O
Tratado dos Pirinéus foi assinado
em 1659 entre a França e a Espanha no âmbito
da guerra
dos trinta anos.
Quando
após a morte de Luís XIII de França,
o cardeal Júlio Mazarino foi chamado pela rainha
viúva às funções de ministro,
para o lugar de Richelieu, a Guerra da Restauração
em Portugal limitava-se a pequenas escaramuças
de fronteira, a que a batalha do Montijo, ganha por Matias
de Albuquerque, veio dar novo movimento. Com a subida
de Maraino este queria acabar com a guerra entre a Espanha
e a França, e aquela impunha como condição
o abandono do auxílio que Portugal recebia indirectamente
de França, em voluntários. De resto, não
tendo havido qualquer batalha decisiva, logo que as tropas
espanholas se voltassem contra Portugal, o assunto ficaria
resolvido.
A
vitória portuguesa em Linhas de Elvas animou D.

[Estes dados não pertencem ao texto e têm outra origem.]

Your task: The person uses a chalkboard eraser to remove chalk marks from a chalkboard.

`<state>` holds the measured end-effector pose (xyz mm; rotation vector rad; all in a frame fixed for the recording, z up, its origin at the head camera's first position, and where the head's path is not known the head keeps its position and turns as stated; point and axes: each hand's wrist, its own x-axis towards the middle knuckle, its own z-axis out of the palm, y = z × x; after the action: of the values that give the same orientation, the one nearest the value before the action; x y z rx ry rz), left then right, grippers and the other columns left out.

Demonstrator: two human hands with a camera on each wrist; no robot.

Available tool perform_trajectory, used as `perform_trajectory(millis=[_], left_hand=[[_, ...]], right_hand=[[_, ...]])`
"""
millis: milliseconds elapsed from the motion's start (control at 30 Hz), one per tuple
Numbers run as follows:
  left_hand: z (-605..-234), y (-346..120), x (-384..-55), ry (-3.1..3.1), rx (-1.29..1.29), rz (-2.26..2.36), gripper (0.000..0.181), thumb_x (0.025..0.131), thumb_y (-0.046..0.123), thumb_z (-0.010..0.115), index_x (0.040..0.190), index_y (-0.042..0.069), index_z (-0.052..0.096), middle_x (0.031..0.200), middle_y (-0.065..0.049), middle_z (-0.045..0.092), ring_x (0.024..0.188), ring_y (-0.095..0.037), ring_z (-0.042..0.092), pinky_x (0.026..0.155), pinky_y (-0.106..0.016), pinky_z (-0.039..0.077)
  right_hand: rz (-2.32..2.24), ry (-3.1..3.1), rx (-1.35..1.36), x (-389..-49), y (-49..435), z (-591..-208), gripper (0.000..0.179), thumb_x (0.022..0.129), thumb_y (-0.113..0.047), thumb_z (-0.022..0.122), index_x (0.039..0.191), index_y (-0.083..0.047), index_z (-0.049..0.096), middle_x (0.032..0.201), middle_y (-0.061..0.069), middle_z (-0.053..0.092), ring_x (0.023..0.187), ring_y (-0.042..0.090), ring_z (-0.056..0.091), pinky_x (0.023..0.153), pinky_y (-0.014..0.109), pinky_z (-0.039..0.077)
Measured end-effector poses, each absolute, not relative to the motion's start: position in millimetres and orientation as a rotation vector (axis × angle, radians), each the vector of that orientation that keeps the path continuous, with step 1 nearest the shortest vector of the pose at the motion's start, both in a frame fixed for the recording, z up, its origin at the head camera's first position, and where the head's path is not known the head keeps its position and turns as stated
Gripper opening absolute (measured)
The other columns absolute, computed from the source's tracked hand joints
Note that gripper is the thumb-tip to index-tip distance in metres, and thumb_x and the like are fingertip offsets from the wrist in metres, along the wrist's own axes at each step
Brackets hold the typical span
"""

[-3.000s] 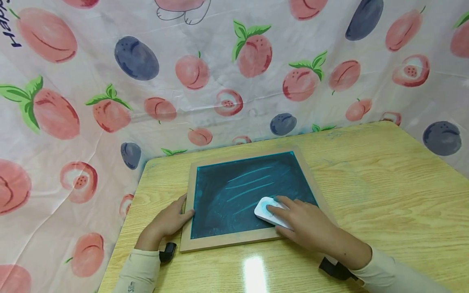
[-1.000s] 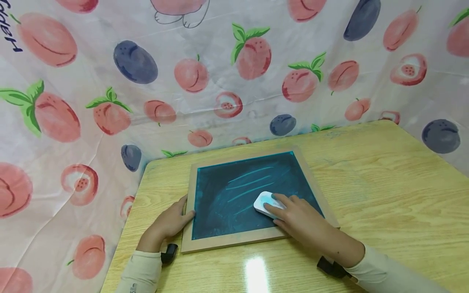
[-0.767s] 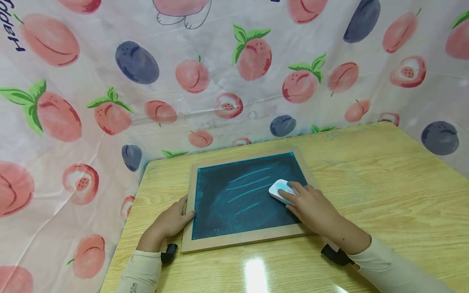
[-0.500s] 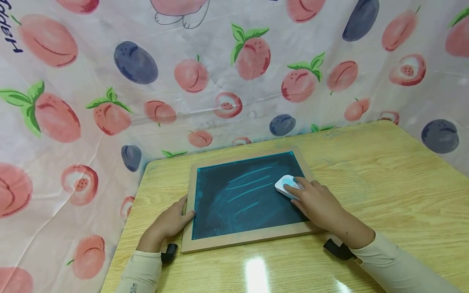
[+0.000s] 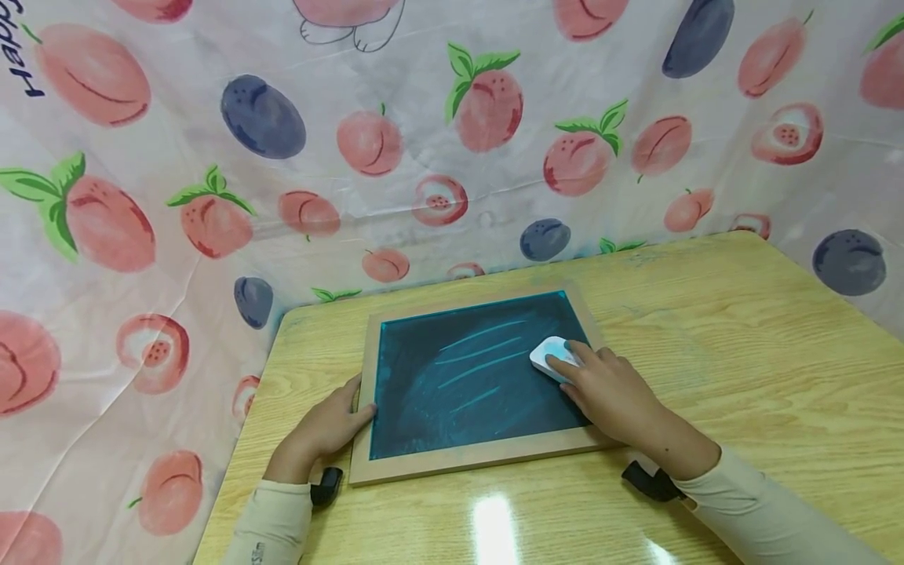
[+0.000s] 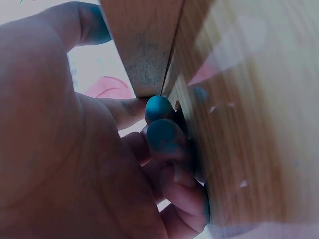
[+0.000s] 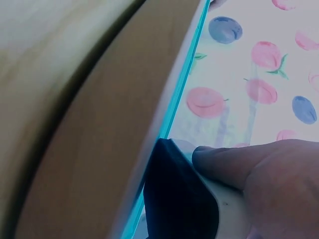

Luísa de Gusmão a enviar o conde de Soure
a França para pedir auxílio, embora à
custa da coroa portuguesa, e, ao mesmo tempo, solicitar
a formação da Liga Formal, porque tanto
se empenhara D. João IV. Quando o embaixador chegou
teve conhecimento das conversações com a
Espanha e procurou mesmo assim avistar-se com o cardeal,
mostrando-lhe como Portugal não deveria ser excluído
do tratado de paz, apoiado pelo marechal Turenne. De nada
valeram as promessas de D. Luísa de conceder-lhe
o arcebispado de Évora e seus rendimentos e ainda
a oferta de um milhão de cruzados.
Na
ilha dos Faisões, no rio Bidassoa, começaram
os preliminares do tratado de paz, representado o rei
de Espanha por D. Luís de Haro, o vencido das Linhas
de Elvas, sendo o tratado assinado e ficando Portugal
excluído por se considerar que teria de voltaqr
à opbediência de Filipe IV de Espanha.
Pelo
artigo LX, o rei de Espanha declara consentir a reposição
das relações com a França, com a
finalidade de evitar a continuação da guerra.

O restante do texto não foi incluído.